### Work to be completed
Your answer must be every line of the data below that holds the string "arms", copied exactly.
*** Data for analysis ***
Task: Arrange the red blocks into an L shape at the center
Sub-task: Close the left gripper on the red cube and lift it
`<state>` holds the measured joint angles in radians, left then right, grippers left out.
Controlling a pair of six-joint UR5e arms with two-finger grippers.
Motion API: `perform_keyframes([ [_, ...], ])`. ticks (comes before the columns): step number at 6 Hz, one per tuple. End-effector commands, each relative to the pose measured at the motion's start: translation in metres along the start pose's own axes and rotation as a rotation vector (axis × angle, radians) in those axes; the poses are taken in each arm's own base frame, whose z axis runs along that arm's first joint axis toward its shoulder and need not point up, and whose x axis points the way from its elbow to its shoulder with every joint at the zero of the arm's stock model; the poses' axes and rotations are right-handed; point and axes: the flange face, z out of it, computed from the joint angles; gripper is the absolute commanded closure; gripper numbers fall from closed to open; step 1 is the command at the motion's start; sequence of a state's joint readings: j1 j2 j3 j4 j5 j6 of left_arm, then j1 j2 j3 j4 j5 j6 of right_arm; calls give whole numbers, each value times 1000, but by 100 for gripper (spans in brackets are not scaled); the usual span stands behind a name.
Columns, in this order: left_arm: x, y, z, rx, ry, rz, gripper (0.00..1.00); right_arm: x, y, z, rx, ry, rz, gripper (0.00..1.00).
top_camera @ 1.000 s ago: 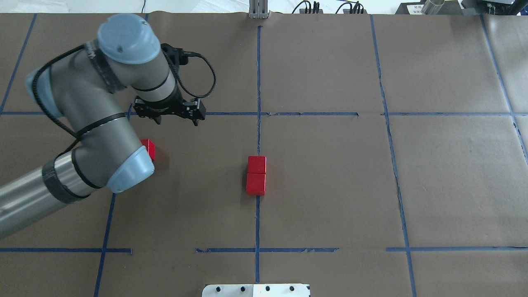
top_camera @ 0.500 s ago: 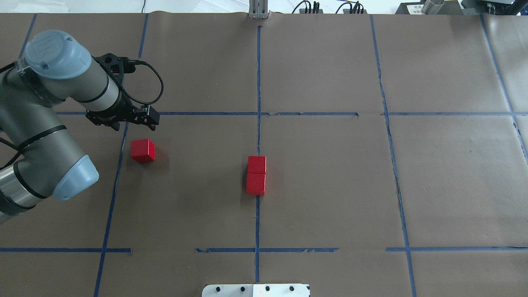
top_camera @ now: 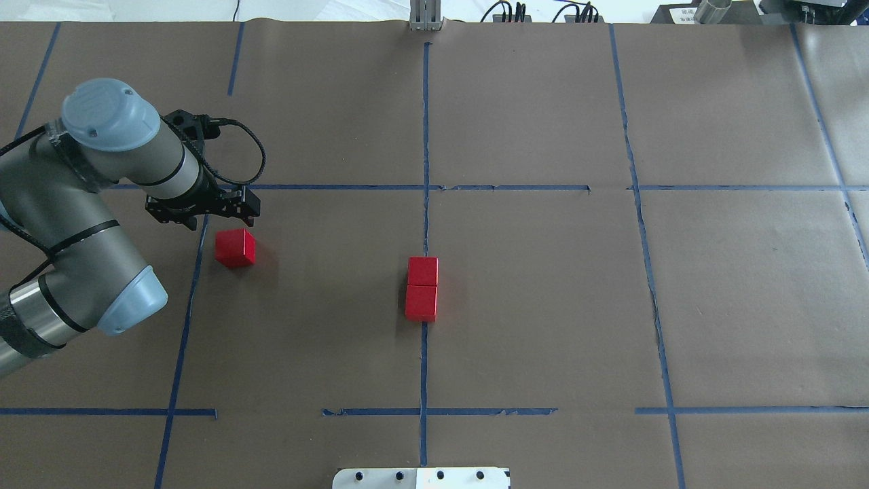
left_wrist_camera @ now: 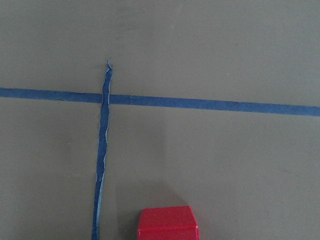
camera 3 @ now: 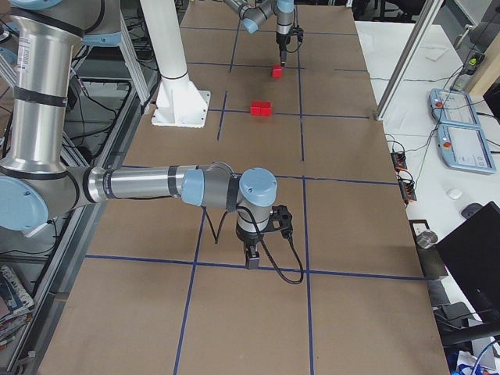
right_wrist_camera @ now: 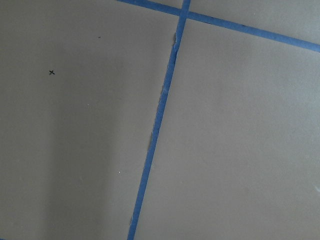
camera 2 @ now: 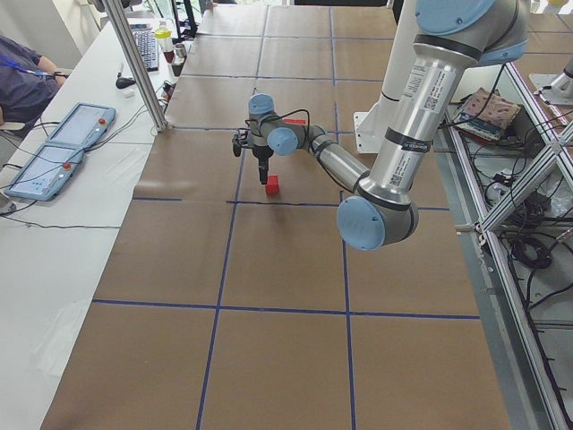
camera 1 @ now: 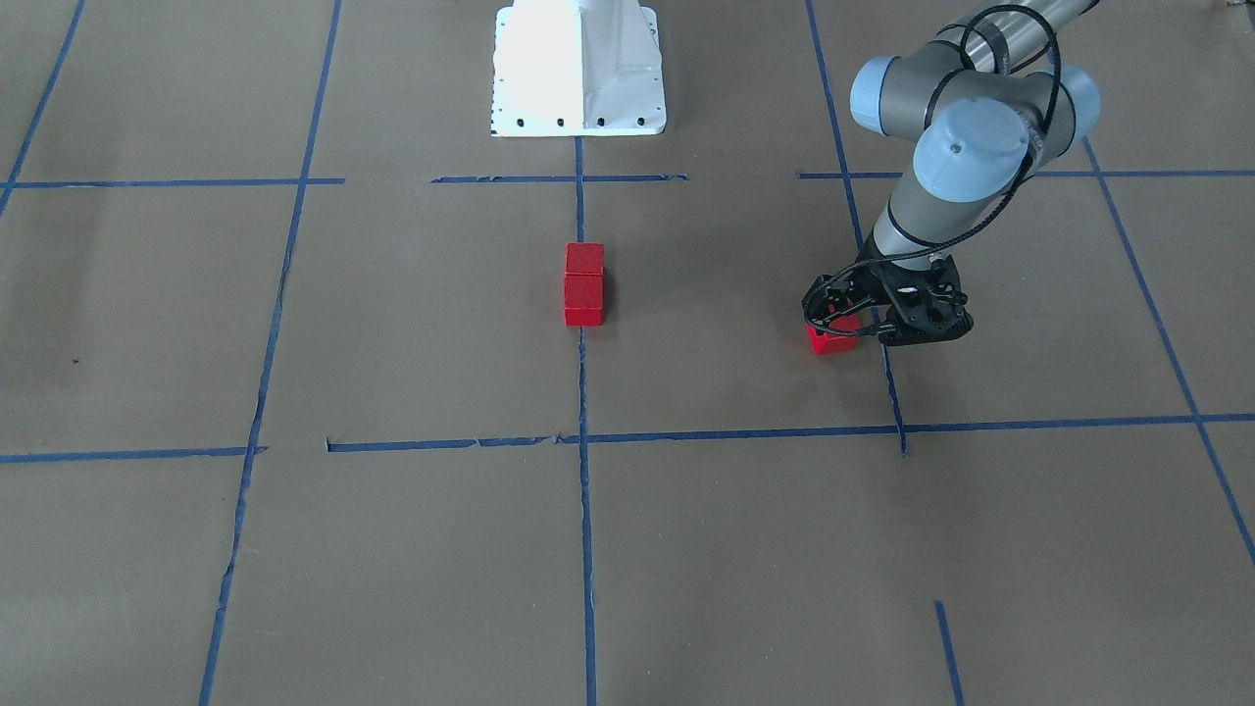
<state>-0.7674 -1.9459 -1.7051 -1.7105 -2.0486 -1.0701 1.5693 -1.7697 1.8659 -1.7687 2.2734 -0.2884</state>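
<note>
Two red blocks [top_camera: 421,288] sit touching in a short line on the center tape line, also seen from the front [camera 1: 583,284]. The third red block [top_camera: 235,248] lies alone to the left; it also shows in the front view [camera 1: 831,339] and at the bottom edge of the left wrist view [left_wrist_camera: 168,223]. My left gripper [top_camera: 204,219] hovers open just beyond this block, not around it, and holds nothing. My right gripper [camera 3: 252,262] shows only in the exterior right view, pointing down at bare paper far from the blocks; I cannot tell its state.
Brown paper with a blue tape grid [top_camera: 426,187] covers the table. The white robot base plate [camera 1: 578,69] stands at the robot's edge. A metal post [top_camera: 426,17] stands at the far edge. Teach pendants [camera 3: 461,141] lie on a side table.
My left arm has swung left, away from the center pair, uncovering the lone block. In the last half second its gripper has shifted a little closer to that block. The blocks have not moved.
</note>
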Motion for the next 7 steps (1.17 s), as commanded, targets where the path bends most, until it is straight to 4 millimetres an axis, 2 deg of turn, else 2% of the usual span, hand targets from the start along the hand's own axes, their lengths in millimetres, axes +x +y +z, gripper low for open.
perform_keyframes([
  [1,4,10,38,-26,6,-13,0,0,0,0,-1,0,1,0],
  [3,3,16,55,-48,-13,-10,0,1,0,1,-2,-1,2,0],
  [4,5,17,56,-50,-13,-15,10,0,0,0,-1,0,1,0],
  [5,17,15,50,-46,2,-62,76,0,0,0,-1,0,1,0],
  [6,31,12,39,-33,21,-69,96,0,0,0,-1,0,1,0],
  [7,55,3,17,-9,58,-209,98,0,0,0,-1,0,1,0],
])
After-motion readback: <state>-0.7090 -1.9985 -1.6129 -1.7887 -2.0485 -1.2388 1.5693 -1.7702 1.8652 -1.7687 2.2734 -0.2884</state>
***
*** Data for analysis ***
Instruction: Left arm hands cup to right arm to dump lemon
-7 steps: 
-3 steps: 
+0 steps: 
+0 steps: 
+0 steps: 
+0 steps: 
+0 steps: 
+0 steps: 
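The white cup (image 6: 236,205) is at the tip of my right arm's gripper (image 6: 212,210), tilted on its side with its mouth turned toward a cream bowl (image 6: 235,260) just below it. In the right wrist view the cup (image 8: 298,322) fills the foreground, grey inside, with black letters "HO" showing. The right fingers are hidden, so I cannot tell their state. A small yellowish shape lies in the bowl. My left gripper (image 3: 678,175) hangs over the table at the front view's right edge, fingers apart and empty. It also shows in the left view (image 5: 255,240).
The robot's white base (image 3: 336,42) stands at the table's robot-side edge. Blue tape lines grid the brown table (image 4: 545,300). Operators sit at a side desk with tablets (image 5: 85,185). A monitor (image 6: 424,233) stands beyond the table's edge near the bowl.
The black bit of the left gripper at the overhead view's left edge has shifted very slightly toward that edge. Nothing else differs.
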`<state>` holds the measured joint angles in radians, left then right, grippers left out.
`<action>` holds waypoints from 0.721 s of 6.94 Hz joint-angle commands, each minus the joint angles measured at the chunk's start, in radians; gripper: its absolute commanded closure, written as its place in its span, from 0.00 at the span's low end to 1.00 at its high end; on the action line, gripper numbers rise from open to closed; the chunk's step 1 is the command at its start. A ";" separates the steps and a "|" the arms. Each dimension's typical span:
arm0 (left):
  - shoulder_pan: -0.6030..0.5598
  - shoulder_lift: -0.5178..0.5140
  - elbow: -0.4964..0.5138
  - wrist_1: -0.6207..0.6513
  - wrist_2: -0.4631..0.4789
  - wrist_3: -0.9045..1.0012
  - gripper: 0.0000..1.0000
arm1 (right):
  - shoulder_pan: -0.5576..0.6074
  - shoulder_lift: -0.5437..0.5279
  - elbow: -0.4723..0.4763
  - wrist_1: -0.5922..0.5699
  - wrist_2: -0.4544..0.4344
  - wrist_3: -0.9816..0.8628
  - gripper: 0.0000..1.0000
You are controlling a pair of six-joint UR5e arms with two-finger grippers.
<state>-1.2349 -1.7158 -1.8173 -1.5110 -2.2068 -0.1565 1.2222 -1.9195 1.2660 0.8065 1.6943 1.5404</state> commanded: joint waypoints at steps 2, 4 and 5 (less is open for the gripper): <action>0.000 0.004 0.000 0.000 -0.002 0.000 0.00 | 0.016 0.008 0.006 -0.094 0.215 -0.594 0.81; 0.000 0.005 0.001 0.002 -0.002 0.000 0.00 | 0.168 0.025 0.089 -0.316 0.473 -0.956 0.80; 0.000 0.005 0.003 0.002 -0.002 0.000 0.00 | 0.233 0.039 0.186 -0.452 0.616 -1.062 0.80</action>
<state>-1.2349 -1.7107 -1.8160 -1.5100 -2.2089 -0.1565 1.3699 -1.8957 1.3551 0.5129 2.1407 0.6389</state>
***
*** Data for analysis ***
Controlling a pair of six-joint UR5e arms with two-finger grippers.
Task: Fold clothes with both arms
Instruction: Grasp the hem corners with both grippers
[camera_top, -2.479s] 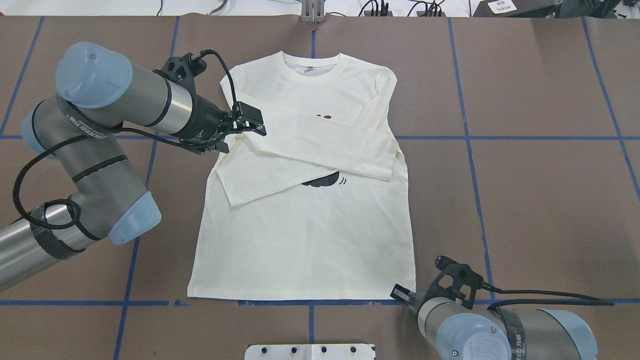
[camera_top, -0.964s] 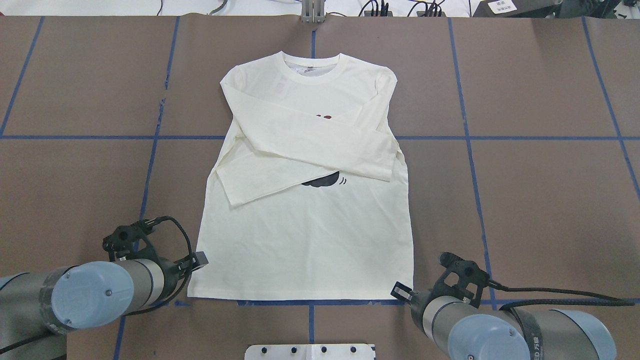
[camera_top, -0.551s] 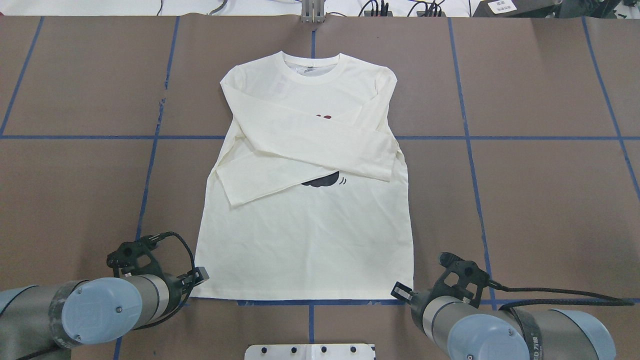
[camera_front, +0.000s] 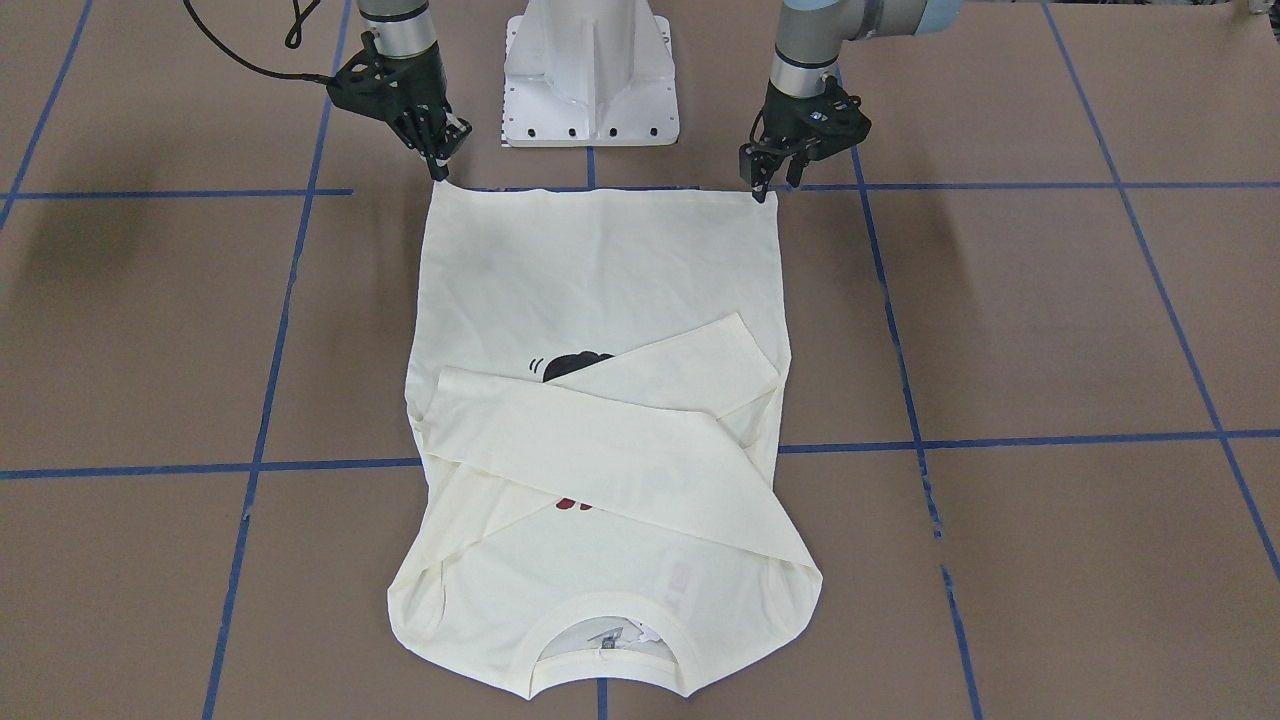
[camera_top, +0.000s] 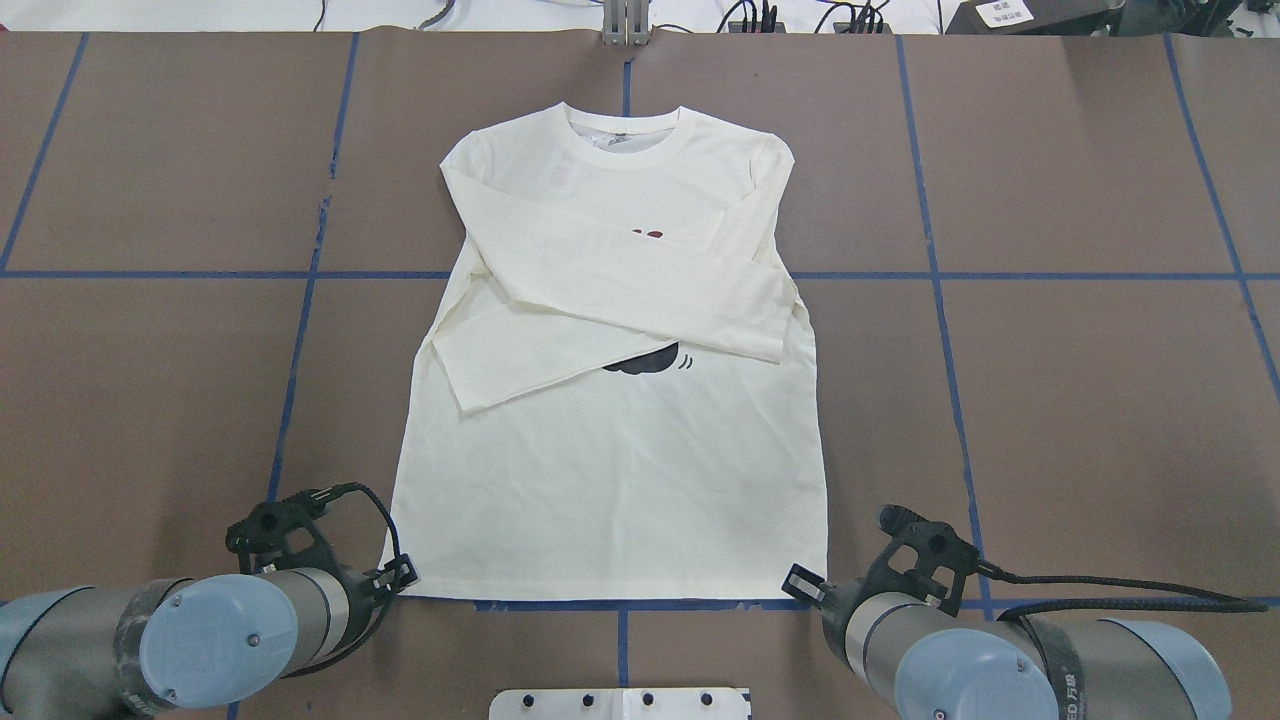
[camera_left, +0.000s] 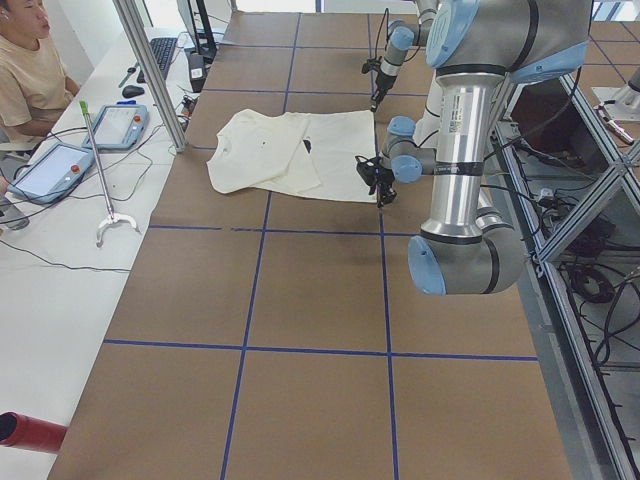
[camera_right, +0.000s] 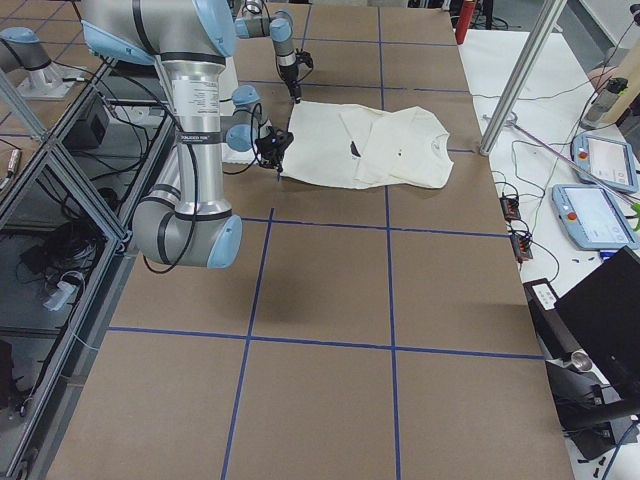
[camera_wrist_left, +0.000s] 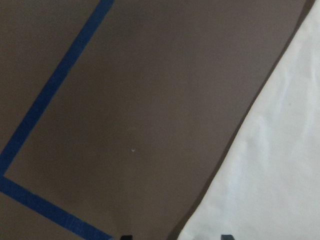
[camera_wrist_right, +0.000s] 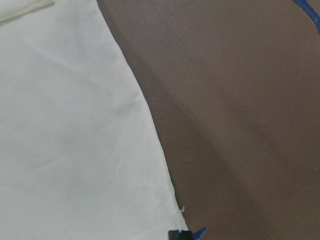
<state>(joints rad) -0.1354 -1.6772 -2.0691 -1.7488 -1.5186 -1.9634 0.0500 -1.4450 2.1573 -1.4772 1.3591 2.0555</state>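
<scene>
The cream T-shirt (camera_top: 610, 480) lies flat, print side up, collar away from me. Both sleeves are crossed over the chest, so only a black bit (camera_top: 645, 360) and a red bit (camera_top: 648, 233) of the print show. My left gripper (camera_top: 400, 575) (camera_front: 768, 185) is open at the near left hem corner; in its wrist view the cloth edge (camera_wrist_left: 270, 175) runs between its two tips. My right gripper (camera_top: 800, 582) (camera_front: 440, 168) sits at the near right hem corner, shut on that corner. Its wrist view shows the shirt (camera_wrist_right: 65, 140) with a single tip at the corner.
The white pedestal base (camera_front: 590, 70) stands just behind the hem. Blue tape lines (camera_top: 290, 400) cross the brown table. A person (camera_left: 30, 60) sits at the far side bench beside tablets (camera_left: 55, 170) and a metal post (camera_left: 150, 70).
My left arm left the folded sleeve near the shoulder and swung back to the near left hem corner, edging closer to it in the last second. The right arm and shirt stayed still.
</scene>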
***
### Result for this task
Controlling a pair of six-joint UR5e arms with two-finger grippers.
`<action>` holds waypoints from 0.721 s of 6.94 Hz joint-angle commands, each minus the joint angles measured at the chunk's start, in radians; gripper: its absolute commanded closure, written as its place in its span, from 0.00 at the span's low end to 1.00 at its high end; on the action line, gripper numbers rise from open to closed; the chunk's step 1 is the command at its start. A ";" separates the steps and a "|" the arms. Each dimension's typical span:
You are controlling a pair of six-joint UR5e arms with two-finger grippers.
Controlling a pair of six-joint UR5e arms with two-finger grippers.
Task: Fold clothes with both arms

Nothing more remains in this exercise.